Authored by jrbyrnes on Jul 21 2023, 2:21 PM.

Details

Summary

Adds the algorithm to match and select v_dot4 instructions in combining, and removes the patterns from selection. The patterns are fragile, and fail to match when byte extraction code is slightly different, or any optimizations alters the add / mul structure of the tree. The DAG combining approach is more flexible, and should not result in much overhead given all the early exits.

For kernels that should select into these instructions, doing so is vitally important. Not only is performance much improved, but failing to select into them can result in severe code bloat which drastically degrades compile time.

The extended perm matching is a happy consequence of whitelisting EXTRACT_VECT_ELT i32s as ultimate srcs of bytes.

Diff Detail

Event Timeline

jrbyrnes created this revision.Jul 21 2023, 2:21 PM
Herald added a project: Restricted Project. · View Herald TranscriptJul 21 2023, 2:21 PM
jrbyrnes requested review of this revision.Jul 21 2023, 2:21 PM
Herald added a project: Restricted Project. · View Herald TranscriptJul 21 2023, 2:21 PM
jrbyrnes added inline comments.Jul 21 2023, 2:22 PM
llvm/lib/Target/AMDGPU/VOP3PInstructions.td
293 ↗(On Diff #543065)

Should we delete these?

jrbyrnes updated this revision to Diff 543123.Jul 21 2023, 5:16 PM

Fix some errors.

jrbyrnes planned changes to this revision.EditedJul 26 2023, 4:53 PM

Nothing necessarily planned at the moment, just want to block the review for now.

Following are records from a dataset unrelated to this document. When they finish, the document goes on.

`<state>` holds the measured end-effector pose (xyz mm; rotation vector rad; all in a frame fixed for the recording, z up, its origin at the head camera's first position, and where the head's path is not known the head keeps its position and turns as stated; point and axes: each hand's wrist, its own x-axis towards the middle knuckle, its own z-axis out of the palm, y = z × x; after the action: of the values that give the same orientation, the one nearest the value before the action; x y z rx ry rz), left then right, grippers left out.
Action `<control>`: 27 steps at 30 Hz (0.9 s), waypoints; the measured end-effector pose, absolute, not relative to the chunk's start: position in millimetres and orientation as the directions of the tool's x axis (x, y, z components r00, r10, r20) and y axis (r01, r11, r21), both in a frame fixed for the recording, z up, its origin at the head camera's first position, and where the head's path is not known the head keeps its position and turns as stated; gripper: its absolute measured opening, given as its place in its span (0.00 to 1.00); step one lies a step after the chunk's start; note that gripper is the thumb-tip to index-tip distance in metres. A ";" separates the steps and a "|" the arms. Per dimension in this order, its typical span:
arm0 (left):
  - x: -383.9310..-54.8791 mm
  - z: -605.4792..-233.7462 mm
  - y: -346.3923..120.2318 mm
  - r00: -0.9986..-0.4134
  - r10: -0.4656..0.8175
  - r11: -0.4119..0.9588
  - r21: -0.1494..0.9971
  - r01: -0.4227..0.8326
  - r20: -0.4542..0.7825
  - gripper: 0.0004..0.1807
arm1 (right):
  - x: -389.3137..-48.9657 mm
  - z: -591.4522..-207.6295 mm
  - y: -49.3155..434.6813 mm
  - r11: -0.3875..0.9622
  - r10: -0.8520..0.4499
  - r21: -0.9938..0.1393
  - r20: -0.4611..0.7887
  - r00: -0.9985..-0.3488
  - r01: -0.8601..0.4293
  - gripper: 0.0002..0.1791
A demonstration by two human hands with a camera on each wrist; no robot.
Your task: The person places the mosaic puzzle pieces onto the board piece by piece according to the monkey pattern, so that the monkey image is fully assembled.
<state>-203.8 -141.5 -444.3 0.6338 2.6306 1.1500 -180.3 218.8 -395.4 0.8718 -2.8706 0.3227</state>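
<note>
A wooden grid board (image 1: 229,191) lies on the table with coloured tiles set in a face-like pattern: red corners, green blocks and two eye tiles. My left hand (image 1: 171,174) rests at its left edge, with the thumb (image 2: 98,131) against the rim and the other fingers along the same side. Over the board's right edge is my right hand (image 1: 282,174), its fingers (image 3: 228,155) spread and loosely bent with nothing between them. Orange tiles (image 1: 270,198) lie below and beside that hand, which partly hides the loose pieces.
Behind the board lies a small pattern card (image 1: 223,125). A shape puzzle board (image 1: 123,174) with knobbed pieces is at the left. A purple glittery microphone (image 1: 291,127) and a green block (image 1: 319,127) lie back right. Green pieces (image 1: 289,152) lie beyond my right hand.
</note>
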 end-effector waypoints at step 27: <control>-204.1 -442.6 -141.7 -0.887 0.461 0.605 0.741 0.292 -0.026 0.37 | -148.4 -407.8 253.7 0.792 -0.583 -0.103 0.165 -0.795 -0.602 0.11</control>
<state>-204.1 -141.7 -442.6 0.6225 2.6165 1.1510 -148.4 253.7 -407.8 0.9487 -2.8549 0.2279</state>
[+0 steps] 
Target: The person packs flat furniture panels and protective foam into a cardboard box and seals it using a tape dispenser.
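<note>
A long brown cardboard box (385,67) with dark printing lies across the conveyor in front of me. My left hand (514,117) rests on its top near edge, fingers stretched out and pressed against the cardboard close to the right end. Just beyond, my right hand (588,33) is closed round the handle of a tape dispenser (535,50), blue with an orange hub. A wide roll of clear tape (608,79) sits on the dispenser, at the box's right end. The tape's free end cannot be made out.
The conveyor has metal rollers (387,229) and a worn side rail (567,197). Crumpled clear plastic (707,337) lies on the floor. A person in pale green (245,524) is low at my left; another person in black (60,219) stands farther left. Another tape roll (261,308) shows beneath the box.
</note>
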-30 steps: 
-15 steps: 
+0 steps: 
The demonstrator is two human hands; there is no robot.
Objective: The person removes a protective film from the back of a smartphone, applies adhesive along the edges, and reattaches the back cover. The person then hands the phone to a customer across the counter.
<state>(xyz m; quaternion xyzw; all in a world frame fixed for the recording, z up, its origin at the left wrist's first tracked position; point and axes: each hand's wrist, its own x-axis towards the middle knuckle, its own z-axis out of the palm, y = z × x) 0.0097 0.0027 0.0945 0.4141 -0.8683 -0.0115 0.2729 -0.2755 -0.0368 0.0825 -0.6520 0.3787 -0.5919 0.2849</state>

It may make more sense to tune vectorization cost model (for i8 and potentially i16) to produce something like

%m = mul < n x i8> %v0, %v1
%o = llvm.vector.reduce.add.vni8(%m)
%op.rdx = add %o, %scalar

Then lower to mfma or v_dot in CodeGenPrepare.

e.g.

%op.rdx = v_dot4_i32_i8 %v0, %v1, %scalar

Instead of scalarizing the sequence and trying to combine all possible variants.

Need to finish investigation before unblocking review.

SLP vectorization should be tuned but that seems like a separate issue. Trees corresponding to v_dot4 often have s/zext as the final dest is 32 bit, but the arithmetic operations involve 8 bit operands. By introducing s/zext into the tree, we confuse the SLP vectorization cost model as it thinks it is vectorizing 32bit operands. The main issue is that cost model only looks at one node of the vectorizable tree at a time to calculate cost, instead of also considering the sequence as a whole. If we were to vectorize, codegen may be significantly less complex for these.

Plan is to move forward with this patch, and potentially tune vectorization in later work.

jrbyrnes updated this revision to Diff 547328.Aug 4 2023, 1:27 PM

Rebase + Extended algorithm for more complete coverage of potential trees.

Still a WIP while I determine if it is coverage / feature complete, and need to make lit testing more robust.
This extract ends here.